Misty has had a hell of a journey of it. After raising $11.5 million from Foundry and Venrock, then crowdfunding its personal robot, the company hit a series of challenges. Today, Swedish social robotics company Furhat Robotics is offering the beleaguered startup a gentle landing in what the Swedish company says is an all-cash deal. Furhat is tight-lipped about the financial details of the deal, but tells TechCrunch that the acquisition was designed to give Furhat a leg up on the hardware side, allowing it to leverage its social robotics software on new platforms.
The curiously named Furhat Robotics is planning to keep Misty Robotics’ Colorado home as the base for its U.S. operations, and is keeping eight of the most senior staff members of the company as it is finding ways to integrate the two technologies.
“We’re keeping the senior team; the head of operations, engineering, business development, and senior software developers are joining us, ” says CEO and co-founder of Furhat Robotics, Samer Al Moubayed. “Misty has done a great job in building a very scalable production operation, building the products by a well-known partner in China.”
The companies claim they are operating from a “unified vision”, and say that Furhat Robotics will continue to support the Misty Robotics brand, helping develop and expand the product range, as well as integrating Furhat and Misty features to enhance future social robots.
“Acquisitions in the world of social robotics are very rare. This might be the first time this happens in history, actually. It’s just a very early stage of the industry,” says Al Moubayed. “This company spun out of Spiro. What’s very unique about the robot is that it might look like a toy, but it’s very likable, very approachable. And yet, it’s extremely advanced. What Misty Robotics succeeded at, is they put the best technologies available in the world in a very likable robot.”
The Furhat team suggests that its own product — a robot with a rear-projected animated face on it — is great for social robots that need to have an adult personality, such as airports, train stations or medical applications. What Misty adds to the mix is something that is far more extensible, and can be more expressive with its little arms and facial expression. Nonetheless, the Furhat team explains that while the two robots look very different, they have a lot in common, as well.

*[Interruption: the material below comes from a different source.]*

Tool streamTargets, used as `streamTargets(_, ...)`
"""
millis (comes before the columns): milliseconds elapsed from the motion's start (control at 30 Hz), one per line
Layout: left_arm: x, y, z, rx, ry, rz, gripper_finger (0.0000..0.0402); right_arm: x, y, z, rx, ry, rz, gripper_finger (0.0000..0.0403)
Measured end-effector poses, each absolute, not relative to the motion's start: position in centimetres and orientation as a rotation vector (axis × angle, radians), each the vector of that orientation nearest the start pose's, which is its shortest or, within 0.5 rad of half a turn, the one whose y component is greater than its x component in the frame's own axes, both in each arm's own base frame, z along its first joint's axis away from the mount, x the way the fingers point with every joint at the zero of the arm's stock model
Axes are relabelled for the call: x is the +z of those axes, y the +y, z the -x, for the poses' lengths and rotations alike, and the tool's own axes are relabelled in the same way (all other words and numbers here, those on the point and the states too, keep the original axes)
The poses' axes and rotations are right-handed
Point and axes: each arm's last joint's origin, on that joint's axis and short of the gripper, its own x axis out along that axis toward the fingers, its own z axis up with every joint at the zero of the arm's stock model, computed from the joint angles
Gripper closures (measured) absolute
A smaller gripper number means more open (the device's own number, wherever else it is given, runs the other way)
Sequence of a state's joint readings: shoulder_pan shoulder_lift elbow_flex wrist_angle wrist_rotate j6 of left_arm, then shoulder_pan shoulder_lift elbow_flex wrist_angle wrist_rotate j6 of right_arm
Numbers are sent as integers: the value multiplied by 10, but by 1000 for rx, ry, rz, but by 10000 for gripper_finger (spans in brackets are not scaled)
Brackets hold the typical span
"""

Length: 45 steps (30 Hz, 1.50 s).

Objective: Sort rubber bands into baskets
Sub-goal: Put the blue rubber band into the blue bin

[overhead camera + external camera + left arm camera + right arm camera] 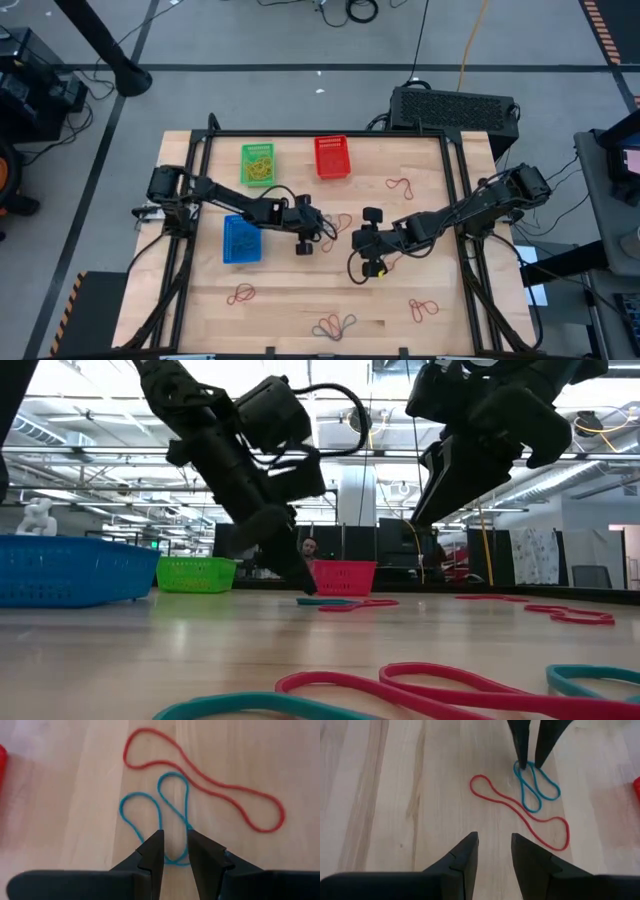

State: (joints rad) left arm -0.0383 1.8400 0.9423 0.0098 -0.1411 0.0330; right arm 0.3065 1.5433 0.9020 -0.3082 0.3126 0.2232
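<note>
Left claw (174, 851) astride blue band (150, 812)

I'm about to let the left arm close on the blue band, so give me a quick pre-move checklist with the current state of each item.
1. Left gripper open, fingers straddling the thin blue rubber band: ok.
2. Fingertips down at the wooden table: ok, by the low view.
3. Thin red rubber band outside the fingers: ok, though it crosses the blue one nearby.
4. Right gripper open, empty and back from the bands: ok.
5. Blue plastic mesh basket close by the left arm, path unblocked: ok.
6. Whether the band will lift cleanly: cannot tell.
</note>
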Motion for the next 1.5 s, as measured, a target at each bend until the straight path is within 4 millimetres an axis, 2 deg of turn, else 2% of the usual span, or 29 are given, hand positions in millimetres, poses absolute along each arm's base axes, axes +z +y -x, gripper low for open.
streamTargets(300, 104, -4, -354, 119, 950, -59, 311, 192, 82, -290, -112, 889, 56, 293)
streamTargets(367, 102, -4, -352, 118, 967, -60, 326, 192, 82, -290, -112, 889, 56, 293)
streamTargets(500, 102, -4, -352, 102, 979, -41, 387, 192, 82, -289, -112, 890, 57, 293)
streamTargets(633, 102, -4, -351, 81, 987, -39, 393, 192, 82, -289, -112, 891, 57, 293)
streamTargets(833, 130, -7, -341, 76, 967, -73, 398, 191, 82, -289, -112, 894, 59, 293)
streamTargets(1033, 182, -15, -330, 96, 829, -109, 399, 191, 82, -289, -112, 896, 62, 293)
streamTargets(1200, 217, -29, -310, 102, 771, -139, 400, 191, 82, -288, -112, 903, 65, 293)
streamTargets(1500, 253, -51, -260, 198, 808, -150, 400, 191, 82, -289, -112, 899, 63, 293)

“For us, Misty is the piece that is that was missing. It helps us access a larger market focusing on education, for example,” explains Al Moubayed, exploring how the acquisition came about. “The technologies are very similar, but Misty is great at the hardware front, and we are very strong on software. Instead of building a new robot for educational use, Furhat decided to start looking for another solution.”
“Furhat Robotics is a true pioneer in its field,” commented founder and head of Product at Misty Robotics, Ian Bernstein. “We are joining forces to bring the future of robotic applications into the present and the combination of our specialties means that we will see even more incredible real-life applications of this amazing technology in the near future. Social robots are already playing a significant role in our lives, and by applying our combined expertise to solve real-world issues, the sky truly is the limit.”